L’énergie solaire, c’est renouvelable, c’est durable oui… mais qu’en est-il des panneaux ? Clément Osé décrypte pour nous dans ce livre cette transition écologique pas toujours verte, car fabriquer des panneaux photovoltaïques nécessite des matériaux qui sont en quantité finie sur terre, des destructions à l’autre bout de la Planète pour une durée de vie limitée de 30 ans environ. Même si les panneaux désertent alors le site, tassé et terrassé, il y a de fortes chances que la forêt ne repousse pas.
Il semblerait de plus, que ces énergies dîtes renouvelables ne remplacent pas les énergies fossile ou nucléaire mais s’y ajoutent pour répondre à une demande croissante d’énergie, alors même que nos modes de consommation devraient aller vers plus de sobriété.
Synopsis
“Montagne de Lure, Alpes-de-Haute-Provence, septembre 2023. Sylvie Bitterlin, 60 ans, fait la funambule sur le bras mécanique d’un engin de chantier. Elle cherche à retarder les travaux d’une centrale photovoltaïque sur un site qui, jusqu’à récemment, était une forêt.

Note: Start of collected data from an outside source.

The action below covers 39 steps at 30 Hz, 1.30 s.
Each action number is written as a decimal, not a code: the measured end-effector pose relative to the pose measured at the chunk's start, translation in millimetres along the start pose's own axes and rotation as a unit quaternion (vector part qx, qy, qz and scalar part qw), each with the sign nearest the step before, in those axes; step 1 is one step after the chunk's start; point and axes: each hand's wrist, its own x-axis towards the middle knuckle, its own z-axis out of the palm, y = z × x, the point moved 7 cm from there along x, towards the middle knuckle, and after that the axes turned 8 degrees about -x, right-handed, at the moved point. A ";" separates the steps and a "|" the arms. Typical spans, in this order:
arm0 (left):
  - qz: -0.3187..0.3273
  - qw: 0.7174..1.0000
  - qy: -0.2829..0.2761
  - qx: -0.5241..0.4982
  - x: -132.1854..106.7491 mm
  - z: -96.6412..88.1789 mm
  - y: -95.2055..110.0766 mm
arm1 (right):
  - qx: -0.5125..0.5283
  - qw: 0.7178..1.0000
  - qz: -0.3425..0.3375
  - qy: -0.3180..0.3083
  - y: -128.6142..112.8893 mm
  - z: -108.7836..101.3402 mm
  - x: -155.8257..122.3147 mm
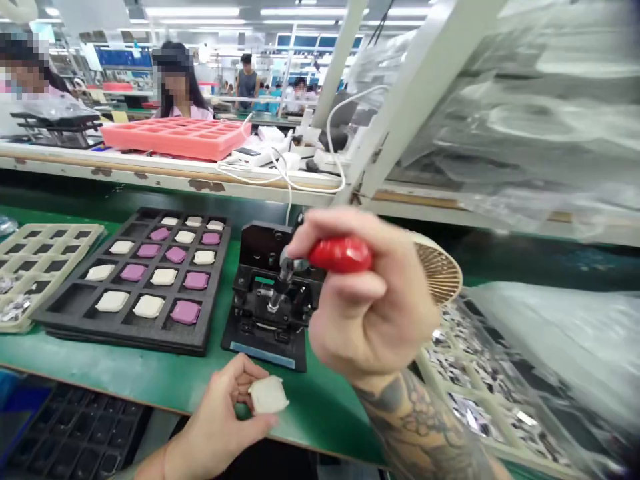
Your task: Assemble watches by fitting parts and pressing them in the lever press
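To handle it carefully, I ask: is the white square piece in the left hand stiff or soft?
The white square piece seems light: the left hand pinches it by one edge. It holds its shape, so probably stiff.

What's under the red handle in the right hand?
Under the red handle, gripped by the right hand, sits a black press with a metal post. The hand covers the press's right side, so that part cannot be seen.

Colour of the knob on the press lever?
The lever knob is glossy red, clearest in the head view.

Pink compartment tray (176, 138) on the upper shelf (100, 165)
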 end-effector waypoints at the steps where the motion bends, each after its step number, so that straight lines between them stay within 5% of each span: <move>1: 0.009 1.000 -0.001 0.013 -0.8 -2.4 2.3 | 0.001 0.999 0.048 0.020 0.1 -5.8 2.9; 3: 0.041 0.998 -0.011 0.042 -2.0 -5.5 9.3 | -0.014 0.991 0.090 0.094 -4.9 -26.1 -3.7; 5: 0.113 0.988 -0.038 0.095 -5.0 -6.9 21.5 | -0.036 0.993 0.065 0.096 -14.6 -37.7 -26.3; 8: 0.290 0.934 -0.060 0.199 -18.5 -11.9 46.4 | -0.028 0.994 0.011 -0.105 -22.2 -18.3 -87.9; 11: 0.410 0.868 -0.044 0.278 -33.5 -18.7 63.4 | -0.132 0.952 0.000 -0.274 -11.2 12.3 -158.2; 14: 0.423 0.845 -0.023 0.326 -35.6 -19.6 73.6 | -0.209 0.903 0.002 -0.375 9.7 43.8 -196.4; 18: 0.413 0.828 0.006 0.380 -32.0 -12.3 84.6 | -0.213 0.854 0.076 -0.468 38.0 71.7 -200.4; 22: 0.413 0.775 0.059 0.474 -34.1 -10.0 84.2 | -0.142 0.885 0.157 -0.414 37.5 55.9 -191.3; 25: 0.409 0.701 0.084 0.579 -31.4 -5.0 77.7 | -0.108 0.930 0.174 -0.305 22.7 23.4 -197.2; 29: 0.352 0.618 0.057 0.700 -0.4 13.6 71.5 | -0.097 0.952 0.187 -0.222 10.0 -8.3 -213.9; 34: 0.209 0.635 -0.031 0.743 53.5 25.7 61.8 | -0.092 0.957 0.190 -0.198 10.2 -15.4 -216.8; 39: 0.170 0.664 -0.060 0.725 58.1 21.1 53.4 | -0.091 0.958 0.182 -0.203 11.0 -13.7 -214.2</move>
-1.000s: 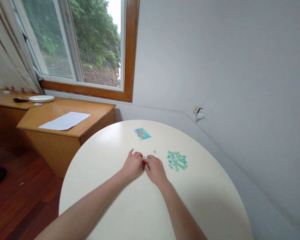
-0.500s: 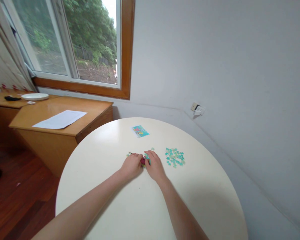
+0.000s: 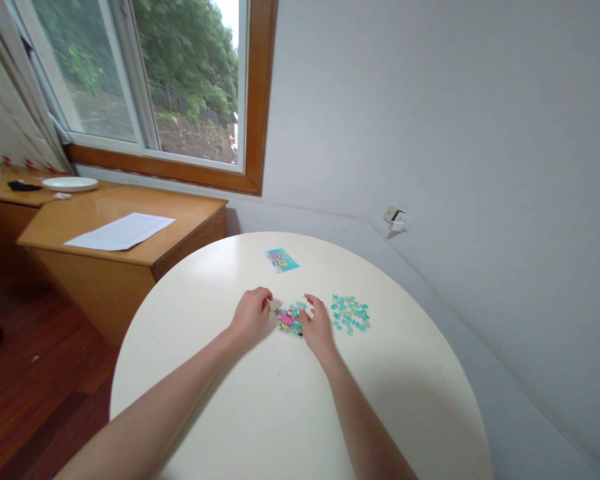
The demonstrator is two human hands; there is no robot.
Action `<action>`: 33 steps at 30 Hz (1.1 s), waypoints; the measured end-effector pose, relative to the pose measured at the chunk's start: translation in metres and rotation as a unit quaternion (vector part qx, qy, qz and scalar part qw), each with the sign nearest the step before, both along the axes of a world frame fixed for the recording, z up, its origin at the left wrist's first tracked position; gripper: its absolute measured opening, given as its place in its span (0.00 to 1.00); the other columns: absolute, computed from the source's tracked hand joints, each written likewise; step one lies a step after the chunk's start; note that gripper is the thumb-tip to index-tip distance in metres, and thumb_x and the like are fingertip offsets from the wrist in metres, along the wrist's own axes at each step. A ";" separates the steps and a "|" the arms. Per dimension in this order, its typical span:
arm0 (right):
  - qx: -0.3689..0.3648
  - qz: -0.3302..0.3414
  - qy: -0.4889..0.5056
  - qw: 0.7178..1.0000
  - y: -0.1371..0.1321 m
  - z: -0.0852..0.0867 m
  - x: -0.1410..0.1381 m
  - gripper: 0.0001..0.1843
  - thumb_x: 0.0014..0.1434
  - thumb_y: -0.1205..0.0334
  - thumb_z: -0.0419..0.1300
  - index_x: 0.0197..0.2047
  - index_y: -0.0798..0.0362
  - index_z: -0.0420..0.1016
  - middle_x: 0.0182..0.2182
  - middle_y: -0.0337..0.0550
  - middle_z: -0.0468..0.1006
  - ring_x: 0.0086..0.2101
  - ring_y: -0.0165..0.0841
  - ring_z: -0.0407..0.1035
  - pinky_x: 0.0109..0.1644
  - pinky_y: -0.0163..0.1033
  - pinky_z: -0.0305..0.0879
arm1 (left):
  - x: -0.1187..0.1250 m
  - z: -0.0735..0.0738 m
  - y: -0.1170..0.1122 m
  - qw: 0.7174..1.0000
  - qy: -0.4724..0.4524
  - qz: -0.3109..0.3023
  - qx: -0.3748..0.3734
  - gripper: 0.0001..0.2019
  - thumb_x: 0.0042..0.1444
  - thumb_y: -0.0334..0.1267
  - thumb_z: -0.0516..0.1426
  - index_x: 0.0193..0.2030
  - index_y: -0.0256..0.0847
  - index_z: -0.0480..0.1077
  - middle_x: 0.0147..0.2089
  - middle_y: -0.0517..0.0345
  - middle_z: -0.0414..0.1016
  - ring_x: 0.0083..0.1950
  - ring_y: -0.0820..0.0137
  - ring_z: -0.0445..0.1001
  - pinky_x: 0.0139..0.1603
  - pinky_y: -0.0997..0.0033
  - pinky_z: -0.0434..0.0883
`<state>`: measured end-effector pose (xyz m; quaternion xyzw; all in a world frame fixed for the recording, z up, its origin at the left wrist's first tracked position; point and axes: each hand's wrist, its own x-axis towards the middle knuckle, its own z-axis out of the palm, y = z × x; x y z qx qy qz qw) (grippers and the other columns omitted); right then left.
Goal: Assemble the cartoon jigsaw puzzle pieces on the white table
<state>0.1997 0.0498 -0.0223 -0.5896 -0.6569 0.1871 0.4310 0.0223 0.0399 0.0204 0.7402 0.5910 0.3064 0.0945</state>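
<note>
A patch of colourful jigsaw pieces [image 3: 289, 319], pink, teal and yellow, lies on the white round table [image 3: 260, 407] between my hands. My left hand [image 3: 251, 313] is just left of the patch, its fingers loosely curled and apart from the thumb; no piece shows in it. At the patch's right edge, my right hand [image 3: 319, 328] has its thumb over or touching the pieces, with the index finger raised away from the thumb. To the right of that hand lies a spread of loose teal jigsaw pieces [image 3: 350, 314]. A small picture card [image 3: 281, 260] lies beyond both hands.
A wooden desk [image 3: 190, 207] with a sheet of paper [image 3: 121, 232] and a white plate [image 3: 71, 184] stands at the left. Behind the table is a white wall with a socket [image 3: 398, 219]. The window [image 3: 195, 87] is at upper left.
My hands have come apart: the left moved left and the right slightly right. The pink and teal patch they covered now shows. Small pieces beside my left hand are no longer visible.
</note>
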 end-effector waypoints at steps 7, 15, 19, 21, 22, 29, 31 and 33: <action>0.001 0.007 0.009 1.000 0.001 -0.001 0.000 0.21 0.52 0.68 0.50 0.51 0.55 0.64 0.50 0.51 0.69 0.52 0.37 0.62 0.56 0.45 0.60 | -0.027 0.015 0.010 0.990 0.096 0.045 -0.089 0.15 0.55 0.32 0.49 0.46 0.37 0.71 0.47 0.49 0.74 0.46 0.63 0.73 0.48 0.64 0.65; 0.008 0.007 0.012 1.000 0.004 -0.005 0.002 0.21 0.52 0.67 0.50 0.50 0.56 0.65 0.49 0.51 0.69 0.51 0.37 0.63 0.56 0.45 0.61 | -0.023 0.000 0.013 0.982 0.110 0.028 -0.149 0.18 0.52 0.39 0.55 0.50 0.39 0.70 0.50 0.43 0.71 0.51 0.54 0.69 0.51 0.54 0.60; 0.031 0.004 0.033 0.999 0.007 -0.011 0.002 0.20 0.50 0.68 0.51 0.49 0.55 0.67 0.47 0.50 0.70 0.50 0.37 0.64 0.54 0.46 0.62 | -0.019 -0.012 0.015 0.989 0.086 0.003 -0.119 0.13 0.52 0.36 0.54 0.43 0.46 0.74 0.47 0.48 0.71 0.51 0.57 0.67 0.50 0.58 0.59; 0.039 0.005 0.038 0.999 0.008 -0.013 0.002 0.20 0.50 0.68 0.51 0.48 0.55 0.67 0.47 0.50 0.71 0.50 0.38 0.64 0.53 0.47 0.63 | -0.018 -0.016 0.015 0.991 0.077 -0.013 -0.108 0.11 0.52 0.34 0.54 0.39 0.47 0.76 0.46 0.50 0.71 0.50 0.58 0.66 0.49 0.59 0.59; 0.042 0.005 0.039 0.998 0.008 -0.014 0.002 0.20 0.50 0.68 0.51 0.48 0.55 0.68 0.46 0.50 0.71 0.49 0.38 0.64 0.53 0.47 0.63 | -0.018 -0.017 0.015 0.991 0.076 -0.017 -0.106 0.11 0.51 0.34 0.53 0.38 0.47 0.76 0.45 0.51 0.71 0.50 0.58 0.66 0.48 0.59 0.58; 0.045 0.003 0.043 0.998 0.007 -0.011 0.001 0.19 0.49 0.69 0.52 0.45 0.55 0.69 0.44 0.50 0.72 0.48 0.38 0.65 0.53 0.47 0.63 | -0.017 -0.020 0.016 0.990 0.083 -0.008 -0.114 0.12 0.51 0.32 0.53 0.39 0.46 0.74 0.45 0.50 0.70 0.50 0.57 0.66 0.47 0.60 0.59; 0.047 0.001 0.041 0.998 0.007 -0.011 0.001 0.18 0.49 0.69 0.52 0.45 0.55 0.70 0.44 0.50 0.72 0.48 0.38 0.65 0.53 0.46 0.63 | -0.016 -0.018 0.015 0.990 0.085 -0.007 -0.114 0.12 0.51 0.32 0.52 0.40 0.45 0.74 0.45 0.50 0.70 0.50 0.57 0.66 0.47 0.60 0.59; 0.048 0.001 0.039 0.998 0.007 -0.011 0.001 0.18 0.49 0.69 0.52 0.45 0.55 0.70 0.44 0.49 0.72 0.48 0.38 0.65 0.53 0.46 0.63 | -0.015 -0.016 0.013 0.990 0.085 -0.007 -0.112 0.12 0.54 0.35 0.51 0.41 0.44 0.73 0.45 0.49 0.70 0.50 0.57 0.66 0.47 0.59 0.58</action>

Quelles raisons la poussent à agir ? Un récit à deux voix, sensible, documenté et politique sur le photovoltaïque dans les espaces naturels et agricoles, à travers une immersion dans la lutte contre le photovoltaïque dans les forêts de la montagne de Lure (04). Ce livre adopte les codes du roman (littérature du réel) pour raconter une histoire vraie. A deux voix, celle de Clément Osé, tantôt subjective et à la première personne, tantôt comme observateur et à la troisième personne, et celle de Sylvie Bitterlin, protagoniste principale. Son objectif est de poser un regard critique et documenté sur l’énergie, notamment renouvelable et l’activisme écologiste ; de rouvrir le débat politique, trop souvent confisqué par des considérations techniques ; et de suggérer des alternatives compatibles avec le désir de garder notre Terre vivante et habitable.”
Les marchands de soleil
“Les marchands de soleil – Face à la machine photovoltaïque” est le 3ème livre de Clément Osé. Co-écrit avec Sylvie Bitterlin, il est sorti le 7 novembre dernier chez Tana Editions.